▶ [What is expected]
Among the lines below, restate word for word only those from the line with "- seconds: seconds" through the line with "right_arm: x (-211", with both end lines kept.

○ ○ ○ ○

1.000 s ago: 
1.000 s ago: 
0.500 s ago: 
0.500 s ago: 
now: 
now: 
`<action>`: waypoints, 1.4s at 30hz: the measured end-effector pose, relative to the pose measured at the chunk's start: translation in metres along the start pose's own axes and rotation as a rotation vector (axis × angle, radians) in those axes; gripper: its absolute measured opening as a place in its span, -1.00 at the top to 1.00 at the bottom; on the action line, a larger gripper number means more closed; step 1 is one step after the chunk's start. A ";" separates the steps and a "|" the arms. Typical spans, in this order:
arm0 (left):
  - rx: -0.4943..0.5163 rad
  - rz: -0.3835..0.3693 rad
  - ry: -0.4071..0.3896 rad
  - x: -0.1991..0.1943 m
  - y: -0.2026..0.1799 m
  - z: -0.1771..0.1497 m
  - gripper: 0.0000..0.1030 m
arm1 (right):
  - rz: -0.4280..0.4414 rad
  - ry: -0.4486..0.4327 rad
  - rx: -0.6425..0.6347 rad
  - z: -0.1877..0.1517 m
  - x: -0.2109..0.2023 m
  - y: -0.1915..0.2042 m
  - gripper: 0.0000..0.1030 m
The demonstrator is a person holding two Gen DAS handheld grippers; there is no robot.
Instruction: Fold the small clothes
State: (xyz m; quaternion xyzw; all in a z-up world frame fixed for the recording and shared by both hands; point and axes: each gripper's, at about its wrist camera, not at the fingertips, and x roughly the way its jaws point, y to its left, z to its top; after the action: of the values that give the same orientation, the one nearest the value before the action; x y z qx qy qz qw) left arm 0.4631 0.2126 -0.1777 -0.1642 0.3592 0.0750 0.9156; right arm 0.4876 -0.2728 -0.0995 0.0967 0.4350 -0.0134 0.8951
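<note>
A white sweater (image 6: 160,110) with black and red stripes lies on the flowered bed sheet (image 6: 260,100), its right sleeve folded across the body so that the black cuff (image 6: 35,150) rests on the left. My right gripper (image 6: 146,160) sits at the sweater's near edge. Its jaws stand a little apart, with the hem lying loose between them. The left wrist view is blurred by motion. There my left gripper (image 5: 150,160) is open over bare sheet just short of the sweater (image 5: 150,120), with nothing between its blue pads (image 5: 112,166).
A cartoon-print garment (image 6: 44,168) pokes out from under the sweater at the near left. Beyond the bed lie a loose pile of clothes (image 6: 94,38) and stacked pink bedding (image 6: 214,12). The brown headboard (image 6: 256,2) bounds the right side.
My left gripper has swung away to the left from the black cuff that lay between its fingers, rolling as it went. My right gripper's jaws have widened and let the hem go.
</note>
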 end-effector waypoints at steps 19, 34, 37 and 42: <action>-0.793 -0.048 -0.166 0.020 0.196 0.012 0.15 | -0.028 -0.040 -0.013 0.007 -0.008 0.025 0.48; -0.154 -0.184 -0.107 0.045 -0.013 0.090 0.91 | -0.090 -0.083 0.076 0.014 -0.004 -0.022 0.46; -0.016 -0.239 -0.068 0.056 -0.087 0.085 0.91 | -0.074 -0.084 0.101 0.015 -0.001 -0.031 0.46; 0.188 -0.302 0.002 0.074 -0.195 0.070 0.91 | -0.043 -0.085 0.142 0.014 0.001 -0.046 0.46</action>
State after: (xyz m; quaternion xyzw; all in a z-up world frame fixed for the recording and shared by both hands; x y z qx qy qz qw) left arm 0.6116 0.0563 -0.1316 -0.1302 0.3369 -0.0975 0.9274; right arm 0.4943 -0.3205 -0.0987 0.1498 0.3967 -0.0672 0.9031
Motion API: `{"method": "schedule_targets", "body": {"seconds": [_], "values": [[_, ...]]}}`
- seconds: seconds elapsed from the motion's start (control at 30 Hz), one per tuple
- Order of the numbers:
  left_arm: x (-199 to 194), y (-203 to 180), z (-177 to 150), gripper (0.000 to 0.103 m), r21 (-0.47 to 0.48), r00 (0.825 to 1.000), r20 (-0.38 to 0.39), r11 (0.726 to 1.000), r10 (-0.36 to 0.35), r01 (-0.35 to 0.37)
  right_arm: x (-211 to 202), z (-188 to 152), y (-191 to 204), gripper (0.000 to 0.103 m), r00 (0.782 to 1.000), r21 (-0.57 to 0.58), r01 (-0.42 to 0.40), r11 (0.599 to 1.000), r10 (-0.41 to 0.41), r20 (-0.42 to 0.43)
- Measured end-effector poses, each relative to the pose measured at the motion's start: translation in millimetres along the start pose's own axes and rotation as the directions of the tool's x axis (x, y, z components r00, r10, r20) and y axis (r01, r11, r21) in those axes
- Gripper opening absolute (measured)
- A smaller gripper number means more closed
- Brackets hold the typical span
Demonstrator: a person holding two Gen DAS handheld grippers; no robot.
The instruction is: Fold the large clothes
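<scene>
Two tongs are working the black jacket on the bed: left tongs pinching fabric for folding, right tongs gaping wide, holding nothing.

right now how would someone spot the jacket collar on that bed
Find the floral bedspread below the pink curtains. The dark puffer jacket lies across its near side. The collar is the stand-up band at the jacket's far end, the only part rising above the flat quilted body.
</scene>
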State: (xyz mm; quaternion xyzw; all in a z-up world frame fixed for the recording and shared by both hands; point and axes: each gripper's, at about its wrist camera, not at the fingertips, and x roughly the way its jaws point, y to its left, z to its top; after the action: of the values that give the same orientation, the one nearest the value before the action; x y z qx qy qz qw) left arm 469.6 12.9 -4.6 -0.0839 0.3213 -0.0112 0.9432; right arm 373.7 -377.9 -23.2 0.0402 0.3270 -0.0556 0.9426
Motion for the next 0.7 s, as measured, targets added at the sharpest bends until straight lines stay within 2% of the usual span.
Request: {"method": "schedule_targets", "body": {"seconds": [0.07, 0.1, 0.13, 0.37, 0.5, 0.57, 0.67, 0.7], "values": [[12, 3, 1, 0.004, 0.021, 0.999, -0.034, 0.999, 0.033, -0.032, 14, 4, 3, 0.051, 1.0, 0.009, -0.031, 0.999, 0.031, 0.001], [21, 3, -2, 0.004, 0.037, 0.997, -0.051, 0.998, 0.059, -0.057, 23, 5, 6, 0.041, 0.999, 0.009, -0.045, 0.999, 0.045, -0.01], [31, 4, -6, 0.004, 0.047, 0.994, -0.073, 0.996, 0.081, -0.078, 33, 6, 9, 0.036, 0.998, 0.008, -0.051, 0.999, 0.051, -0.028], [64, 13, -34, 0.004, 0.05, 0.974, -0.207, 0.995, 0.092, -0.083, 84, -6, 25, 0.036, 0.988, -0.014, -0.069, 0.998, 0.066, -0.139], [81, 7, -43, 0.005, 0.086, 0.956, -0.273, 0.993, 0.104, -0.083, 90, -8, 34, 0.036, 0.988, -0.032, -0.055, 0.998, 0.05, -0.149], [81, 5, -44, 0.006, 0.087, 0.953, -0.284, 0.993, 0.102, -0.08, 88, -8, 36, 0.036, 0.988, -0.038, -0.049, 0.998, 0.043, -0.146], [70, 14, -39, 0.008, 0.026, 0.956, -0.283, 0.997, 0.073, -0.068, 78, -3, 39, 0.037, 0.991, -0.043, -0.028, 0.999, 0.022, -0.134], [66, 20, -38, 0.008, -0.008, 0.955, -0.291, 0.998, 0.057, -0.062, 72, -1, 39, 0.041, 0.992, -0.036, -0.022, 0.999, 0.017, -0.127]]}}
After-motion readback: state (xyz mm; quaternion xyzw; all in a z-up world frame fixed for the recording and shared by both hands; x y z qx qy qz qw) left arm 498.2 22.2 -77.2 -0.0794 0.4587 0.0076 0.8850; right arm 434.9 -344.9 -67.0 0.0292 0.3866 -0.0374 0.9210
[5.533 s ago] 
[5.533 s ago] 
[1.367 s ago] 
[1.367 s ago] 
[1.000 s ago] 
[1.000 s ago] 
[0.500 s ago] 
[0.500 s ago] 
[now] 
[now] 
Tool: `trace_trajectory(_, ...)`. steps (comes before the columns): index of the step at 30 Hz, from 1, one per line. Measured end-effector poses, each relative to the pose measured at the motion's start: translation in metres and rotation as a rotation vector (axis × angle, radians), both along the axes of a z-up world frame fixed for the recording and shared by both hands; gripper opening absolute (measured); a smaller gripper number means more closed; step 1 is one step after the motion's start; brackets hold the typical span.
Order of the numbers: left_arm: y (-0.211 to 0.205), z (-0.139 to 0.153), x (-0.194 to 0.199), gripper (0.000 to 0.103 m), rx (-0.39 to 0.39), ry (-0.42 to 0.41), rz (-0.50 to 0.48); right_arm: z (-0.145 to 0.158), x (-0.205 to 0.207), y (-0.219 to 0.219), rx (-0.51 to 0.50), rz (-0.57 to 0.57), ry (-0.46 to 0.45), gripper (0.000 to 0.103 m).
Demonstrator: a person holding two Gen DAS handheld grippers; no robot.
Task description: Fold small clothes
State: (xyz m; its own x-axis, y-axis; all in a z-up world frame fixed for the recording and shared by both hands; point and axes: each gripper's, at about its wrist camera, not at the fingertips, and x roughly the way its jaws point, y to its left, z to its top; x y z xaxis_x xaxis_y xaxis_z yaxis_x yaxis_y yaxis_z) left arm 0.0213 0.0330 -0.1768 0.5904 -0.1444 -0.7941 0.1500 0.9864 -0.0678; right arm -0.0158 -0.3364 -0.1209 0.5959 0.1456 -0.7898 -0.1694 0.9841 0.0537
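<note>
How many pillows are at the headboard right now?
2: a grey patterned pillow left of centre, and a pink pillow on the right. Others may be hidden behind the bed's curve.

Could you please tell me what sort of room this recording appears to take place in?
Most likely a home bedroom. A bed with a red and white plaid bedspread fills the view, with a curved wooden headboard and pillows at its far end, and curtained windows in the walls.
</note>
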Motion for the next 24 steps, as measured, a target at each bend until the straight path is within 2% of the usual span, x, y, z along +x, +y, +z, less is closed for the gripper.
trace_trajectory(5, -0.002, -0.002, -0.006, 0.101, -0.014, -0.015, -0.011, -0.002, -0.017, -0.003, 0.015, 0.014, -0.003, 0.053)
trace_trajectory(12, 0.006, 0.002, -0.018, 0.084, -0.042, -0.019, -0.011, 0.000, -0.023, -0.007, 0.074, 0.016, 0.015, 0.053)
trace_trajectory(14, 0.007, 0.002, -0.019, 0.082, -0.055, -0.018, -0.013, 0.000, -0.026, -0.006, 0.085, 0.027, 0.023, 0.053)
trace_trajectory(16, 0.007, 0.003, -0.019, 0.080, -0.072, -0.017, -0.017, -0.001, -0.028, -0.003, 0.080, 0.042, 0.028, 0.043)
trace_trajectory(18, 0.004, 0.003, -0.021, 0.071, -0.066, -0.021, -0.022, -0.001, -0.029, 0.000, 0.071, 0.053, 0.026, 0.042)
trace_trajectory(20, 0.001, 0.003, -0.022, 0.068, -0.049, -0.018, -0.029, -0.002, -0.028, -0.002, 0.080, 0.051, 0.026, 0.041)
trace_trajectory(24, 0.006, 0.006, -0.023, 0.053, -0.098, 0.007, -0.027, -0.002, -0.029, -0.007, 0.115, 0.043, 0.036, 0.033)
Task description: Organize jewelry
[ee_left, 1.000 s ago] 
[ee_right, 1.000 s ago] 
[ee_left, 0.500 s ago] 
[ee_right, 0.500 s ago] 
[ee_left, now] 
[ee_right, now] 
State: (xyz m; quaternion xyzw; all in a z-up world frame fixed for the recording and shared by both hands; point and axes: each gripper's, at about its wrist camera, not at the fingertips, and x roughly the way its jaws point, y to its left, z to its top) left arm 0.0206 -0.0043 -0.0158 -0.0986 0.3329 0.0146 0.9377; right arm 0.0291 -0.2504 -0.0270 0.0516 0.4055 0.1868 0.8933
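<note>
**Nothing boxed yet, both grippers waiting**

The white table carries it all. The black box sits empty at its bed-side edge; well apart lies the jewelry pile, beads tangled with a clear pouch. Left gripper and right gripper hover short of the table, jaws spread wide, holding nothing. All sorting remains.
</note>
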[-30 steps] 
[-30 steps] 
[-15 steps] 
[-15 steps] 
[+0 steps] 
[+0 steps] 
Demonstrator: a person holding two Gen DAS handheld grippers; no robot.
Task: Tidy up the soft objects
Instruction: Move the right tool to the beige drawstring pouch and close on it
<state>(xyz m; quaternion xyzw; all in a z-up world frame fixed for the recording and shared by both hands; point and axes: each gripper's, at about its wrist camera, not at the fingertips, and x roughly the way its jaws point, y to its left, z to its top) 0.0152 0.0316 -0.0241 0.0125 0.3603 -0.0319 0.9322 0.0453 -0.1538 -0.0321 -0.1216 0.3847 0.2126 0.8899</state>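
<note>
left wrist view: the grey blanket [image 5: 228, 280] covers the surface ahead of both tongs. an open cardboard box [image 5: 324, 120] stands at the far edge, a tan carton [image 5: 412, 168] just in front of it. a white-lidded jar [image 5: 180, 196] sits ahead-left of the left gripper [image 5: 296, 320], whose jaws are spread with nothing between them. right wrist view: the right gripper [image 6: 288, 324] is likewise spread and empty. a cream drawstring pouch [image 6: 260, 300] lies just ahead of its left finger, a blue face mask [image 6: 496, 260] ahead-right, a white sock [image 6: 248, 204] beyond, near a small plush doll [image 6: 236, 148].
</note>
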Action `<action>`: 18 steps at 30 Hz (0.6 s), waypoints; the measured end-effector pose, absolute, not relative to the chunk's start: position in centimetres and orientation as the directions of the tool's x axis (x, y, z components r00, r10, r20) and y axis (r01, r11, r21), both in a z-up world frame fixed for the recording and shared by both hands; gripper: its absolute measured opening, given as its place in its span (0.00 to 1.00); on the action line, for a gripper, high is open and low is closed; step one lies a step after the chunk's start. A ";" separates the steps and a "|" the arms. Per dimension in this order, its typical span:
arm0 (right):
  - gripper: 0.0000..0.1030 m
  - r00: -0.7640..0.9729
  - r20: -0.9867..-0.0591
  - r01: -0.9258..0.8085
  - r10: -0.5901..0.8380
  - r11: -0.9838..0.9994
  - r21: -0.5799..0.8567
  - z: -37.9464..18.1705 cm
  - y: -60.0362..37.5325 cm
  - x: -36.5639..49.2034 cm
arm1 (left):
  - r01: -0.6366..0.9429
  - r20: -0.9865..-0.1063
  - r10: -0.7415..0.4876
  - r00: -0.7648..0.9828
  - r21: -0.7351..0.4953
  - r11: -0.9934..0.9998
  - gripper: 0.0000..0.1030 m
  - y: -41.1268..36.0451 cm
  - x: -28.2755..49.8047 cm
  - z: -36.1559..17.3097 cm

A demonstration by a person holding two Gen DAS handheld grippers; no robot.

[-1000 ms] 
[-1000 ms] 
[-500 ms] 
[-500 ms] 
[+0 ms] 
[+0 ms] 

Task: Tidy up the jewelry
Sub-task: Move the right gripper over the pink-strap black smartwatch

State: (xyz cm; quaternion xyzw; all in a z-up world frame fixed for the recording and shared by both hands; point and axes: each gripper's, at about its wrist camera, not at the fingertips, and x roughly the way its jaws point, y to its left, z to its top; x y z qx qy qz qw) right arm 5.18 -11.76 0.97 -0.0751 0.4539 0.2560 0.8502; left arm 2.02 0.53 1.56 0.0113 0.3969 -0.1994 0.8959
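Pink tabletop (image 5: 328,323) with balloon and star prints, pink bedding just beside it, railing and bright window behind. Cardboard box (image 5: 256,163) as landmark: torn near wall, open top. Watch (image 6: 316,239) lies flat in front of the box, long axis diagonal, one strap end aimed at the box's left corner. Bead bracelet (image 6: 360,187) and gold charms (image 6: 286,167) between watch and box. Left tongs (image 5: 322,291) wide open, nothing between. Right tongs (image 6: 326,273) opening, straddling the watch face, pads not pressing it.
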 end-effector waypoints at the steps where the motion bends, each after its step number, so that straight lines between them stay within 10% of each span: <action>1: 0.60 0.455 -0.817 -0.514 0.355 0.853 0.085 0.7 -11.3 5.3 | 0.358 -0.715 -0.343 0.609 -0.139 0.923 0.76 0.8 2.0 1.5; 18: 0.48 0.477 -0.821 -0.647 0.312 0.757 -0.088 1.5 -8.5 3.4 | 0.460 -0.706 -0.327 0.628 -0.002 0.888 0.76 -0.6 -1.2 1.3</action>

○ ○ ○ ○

▶ [Task answer]
- seconds: seconds elapsed from the motion's start (control at 30 Hz), one per tuple
- Order of the numbers:
  left_arm: x (-199 to 194), y (-203 to 180), z (-177 to 150), gripper (0.000 to 0.103 m), r21 (-0.47 to 0.48), r00 (0.825 to 1.000), r20 (-0.38 to 0.39), r11 (0.726 to 1.000), r10 (-0.36 to 0.35), r01 (-0.35 to 0.37)
  right_arm: x (-211 to 202), z (-188 to 152), y (-191 to 204), gripper (0.000 to 0.103 m), r00 (0.782 to 1.000), r21 (-0.57 to 0.58), r01 (-0.42 to 0.40), r11 (0.599 to 1.000), r10 (-0.41 to 0.41), r20 (-0.42 to 0.43)

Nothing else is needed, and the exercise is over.